What to work on>
From the line holding "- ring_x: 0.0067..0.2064" through the line holding "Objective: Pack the" below, write out every line exactly; include both of those lines and drop the pictures.

Data entries>
● ● ● ●

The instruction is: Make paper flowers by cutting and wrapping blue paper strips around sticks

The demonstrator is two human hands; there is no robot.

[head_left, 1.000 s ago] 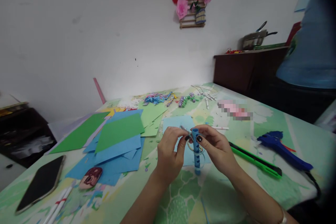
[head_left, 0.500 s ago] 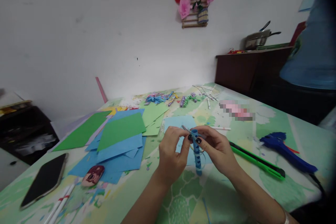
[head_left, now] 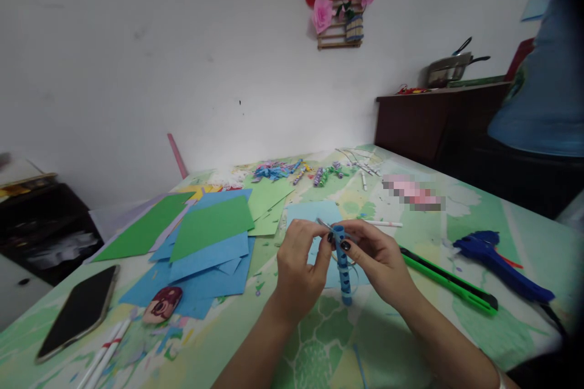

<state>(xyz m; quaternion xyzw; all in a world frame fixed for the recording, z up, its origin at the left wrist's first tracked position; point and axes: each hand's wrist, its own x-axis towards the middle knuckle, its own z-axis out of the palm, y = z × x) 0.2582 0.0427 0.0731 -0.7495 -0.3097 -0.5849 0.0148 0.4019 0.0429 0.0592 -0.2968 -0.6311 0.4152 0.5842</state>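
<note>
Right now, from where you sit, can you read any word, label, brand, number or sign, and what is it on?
No readable text anywhere.
Blue tube at the fingers: dark marks, no legible words.
Green cutter and blue glue gun: no legible lettering.
Pink item: pixelated, unreadable.
Wall sheet, upper right: too blurred.

The blue patterned tube (head_left: 345, 282) is partly hidden by the right hand (head_left: 382, 255); the long pink object (head_left: 413, 190) is blurred.
</note>
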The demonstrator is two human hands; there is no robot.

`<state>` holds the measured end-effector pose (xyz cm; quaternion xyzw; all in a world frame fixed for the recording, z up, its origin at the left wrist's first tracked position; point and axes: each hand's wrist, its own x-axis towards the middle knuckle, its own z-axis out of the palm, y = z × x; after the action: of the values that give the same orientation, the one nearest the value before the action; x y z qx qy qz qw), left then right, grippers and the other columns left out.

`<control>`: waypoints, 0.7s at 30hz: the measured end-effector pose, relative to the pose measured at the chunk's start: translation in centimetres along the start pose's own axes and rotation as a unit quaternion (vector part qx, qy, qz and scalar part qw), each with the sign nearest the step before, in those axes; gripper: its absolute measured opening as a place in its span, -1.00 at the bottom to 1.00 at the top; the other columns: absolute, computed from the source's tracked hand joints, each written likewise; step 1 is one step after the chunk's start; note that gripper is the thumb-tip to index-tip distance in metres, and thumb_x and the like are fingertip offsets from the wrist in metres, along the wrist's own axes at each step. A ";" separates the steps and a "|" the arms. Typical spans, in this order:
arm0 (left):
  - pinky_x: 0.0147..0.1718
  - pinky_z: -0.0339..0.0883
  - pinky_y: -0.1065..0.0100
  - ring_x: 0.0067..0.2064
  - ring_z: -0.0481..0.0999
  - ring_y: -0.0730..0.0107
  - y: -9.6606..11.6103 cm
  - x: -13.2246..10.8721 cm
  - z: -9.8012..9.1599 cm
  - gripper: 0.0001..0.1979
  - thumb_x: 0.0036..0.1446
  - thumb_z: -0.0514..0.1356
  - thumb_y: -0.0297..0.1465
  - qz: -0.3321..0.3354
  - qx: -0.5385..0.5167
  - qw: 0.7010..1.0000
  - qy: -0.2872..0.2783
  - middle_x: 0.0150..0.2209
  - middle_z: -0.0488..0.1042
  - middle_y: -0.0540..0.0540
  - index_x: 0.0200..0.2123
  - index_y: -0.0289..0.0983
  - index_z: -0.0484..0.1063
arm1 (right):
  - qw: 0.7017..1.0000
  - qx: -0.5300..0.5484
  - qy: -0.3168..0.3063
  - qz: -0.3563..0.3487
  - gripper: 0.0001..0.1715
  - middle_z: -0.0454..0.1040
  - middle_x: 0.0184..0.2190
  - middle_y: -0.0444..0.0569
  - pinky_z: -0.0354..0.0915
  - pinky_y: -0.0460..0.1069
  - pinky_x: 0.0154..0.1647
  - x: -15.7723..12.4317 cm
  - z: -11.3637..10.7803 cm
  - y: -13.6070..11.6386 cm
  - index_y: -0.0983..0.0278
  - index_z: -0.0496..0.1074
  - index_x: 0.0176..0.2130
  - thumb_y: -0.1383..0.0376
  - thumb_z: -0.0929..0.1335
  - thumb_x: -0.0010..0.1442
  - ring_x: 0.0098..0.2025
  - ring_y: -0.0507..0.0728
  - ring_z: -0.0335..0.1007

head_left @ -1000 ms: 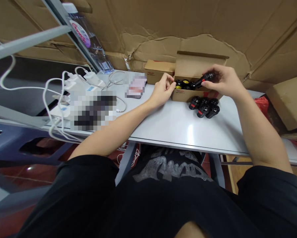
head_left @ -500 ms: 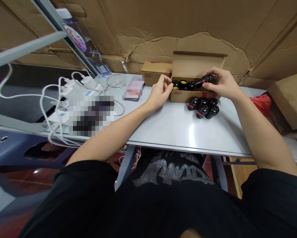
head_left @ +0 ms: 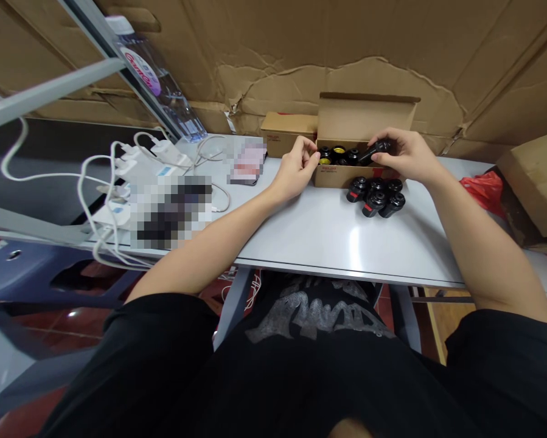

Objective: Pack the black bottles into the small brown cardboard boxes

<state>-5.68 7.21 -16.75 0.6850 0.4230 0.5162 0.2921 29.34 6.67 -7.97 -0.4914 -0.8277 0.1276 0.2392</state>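
Note:
An open cardboard box (head_left: 341,177) stands at the back of the white table, its lid raised. Inside are several black cylindrical pieces (head_left: 353,156), some showing yellow rings at the top. My left hand (head_left: 296,167) is closed at the box's front left corner, thumb and fingertips pinching its edge. Over the right part of the box, my right hand (head_left: 405,155) grips a long black cylinder (head_left: 377,149) with a wider ribbed end. That cylinder tilts, its narrow end pointing down and left into the box. In front of the box several short black cylinders (head_left: 374,202) stand clustered, some with red marks.
A second cardboard box (head_left: 286,135) sits to the left, near a phone (head_left: 248,163). Chargers and white cables (head_left: 131,164), a water bottle (head_left: 159,79) and a metal shelf frame (head_left: 49,88) occupy the left. On the right are a red plastic bag (head_left: 483,190) and a carton (head_left: 535,182).
My right hand has shifted slightly left, and the long black cylinder now tilts more steeply and sits lower into the box. My left hand stays at the box corner.

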 end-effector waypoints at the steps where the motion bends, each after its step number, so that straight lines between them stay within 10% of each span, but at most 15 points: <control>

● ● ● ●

Answer>
  - ring_x: 0.0067..0.2064
  - ring_z: -0.0481..0.0999
  - ring_y: -0.0730..0.0107
  - y: -9.6606..11.6103 cm
  - x: -13.2246..10.8721 cm
  - z: -9.8012..9.1599 cm
  - gripper: 0.0001..0.1979
  - thumb_x: 0.0036..0.1446
  - thumb_z: -0.0514..0.1356
  - thumb_y: -0.0297..0.1465
  - qz: -0.3321..0.3354
  - qx: -0.5385..0.5167
  - qw: 0.7010..1.0000
  - qy: -0.2872..0.2783
  - middle_x: 0.0150..0.2209
  - middle_z: -0.0488..0.1042
  - middle_y: -0.0540..0.0540
  - index_x: 0.0200..0.2123
  - index_y: -0.0289..0.0983
  - index_z: -0.0484..0.1063
arm1 (right):
  - qw: 0.7017..1.0000
  - qx: -0.5300..0.5484
  - qy: -0.3168..0.3063
  - qz: -0.3563..0.3487
  - gripper: 0.0001..0.1715
  - middle_z: -0.0454..0.1040
  - middle_x: 0.0184..0.2190
  - middle_y: -0.0444..0.0569
  - pinky_z: -0.0354..0.0915
  - pinky_y: -0.0460..0.1069
  - pinky_x: 0.0154..0.1647
  - x: -15.7723..12.4317 cm
  - z: -11.3637..10.7803 cm
  - y: -13.6070..11.6386 cm
  - index_y: -0.0983..0.0278
  - index_z: -0.0496..0.1074
  - index_x: 0.0176..0.2130
  - thumb_y: -0.1383..0.0376
  - thumb_z: -0.0929..0.1335
  - thumb_x: -0.0010..0.1442
  - ring_x: 0.0098..0.2025
  - ring_y: -0.0507..0.0728
  - ring_z: -0.0335..0.1007

head_left @ -1000 ms: 
head_left @ -500 ms: 
head_left @ +0 ms: 

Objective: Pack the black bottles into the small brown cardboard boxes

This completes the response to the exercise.